▸ The data:
################
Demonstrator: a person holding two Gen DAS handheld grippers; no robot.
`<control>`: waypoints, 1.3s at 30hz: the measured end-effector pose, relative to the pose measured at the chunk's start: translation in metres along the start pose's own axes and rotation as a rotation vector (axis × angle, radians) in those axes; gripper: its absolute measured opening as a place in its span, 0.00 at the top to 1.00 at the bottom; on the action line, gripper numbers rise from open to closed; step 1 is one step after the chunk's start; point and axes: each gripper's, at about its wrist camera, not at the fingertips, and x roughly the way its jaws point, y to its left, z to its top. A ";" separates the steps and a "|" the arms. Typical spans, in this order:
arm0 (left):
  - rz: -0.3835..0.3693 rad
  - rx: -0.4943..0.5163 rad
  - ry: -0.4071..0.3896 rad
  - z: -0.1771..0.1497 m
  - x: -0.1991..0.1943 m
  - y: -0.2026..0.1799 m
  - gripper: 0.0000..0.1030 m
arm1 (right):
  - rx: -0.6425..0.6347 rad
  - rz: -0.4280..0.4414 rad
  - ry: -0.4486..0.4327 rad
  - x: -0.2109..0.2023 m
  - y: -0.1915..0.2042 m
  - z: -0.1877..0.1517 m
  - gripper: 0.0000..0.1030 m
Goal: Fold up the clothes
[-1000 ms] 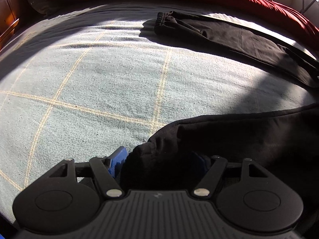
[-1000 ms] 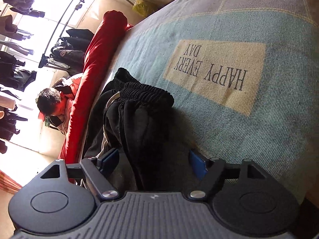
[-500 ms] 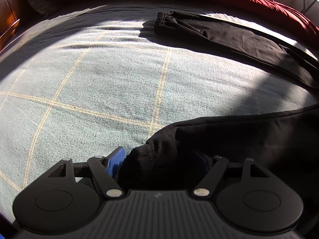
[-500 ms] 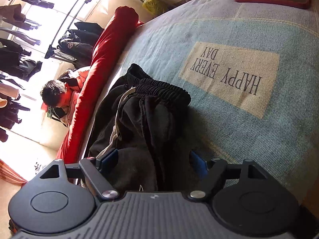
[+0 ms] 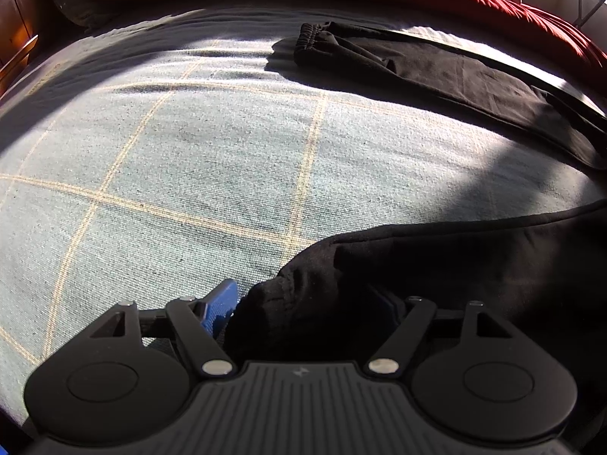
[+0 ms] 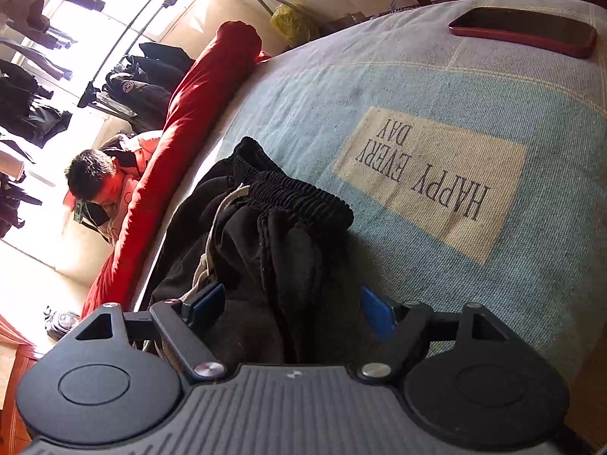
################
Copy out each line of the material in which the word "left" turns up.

`<control>`: waypoints, 1.3s at 30hz: the measured end-effector pose, relative to the pose measured at the chunk's start: translation in metres along the start pose's own axes and rotation as a rotation vector (axis × angle, radians) in those axes; gripper: its absolute measured opening as a place in its span, 0.00 at the top to 1.00 at the bottom; on the action line, gripper numbers rise from open to closed; step 1 is one step after the chunk's start; point and axes: each gripper's, at about its wrist camera, not at the fingertips, and x roughly the way its jaws point, y to its left, z to its top. A ";" separates the steps and a "|" the arms. Typical spans, in this order:
arm0 (left):

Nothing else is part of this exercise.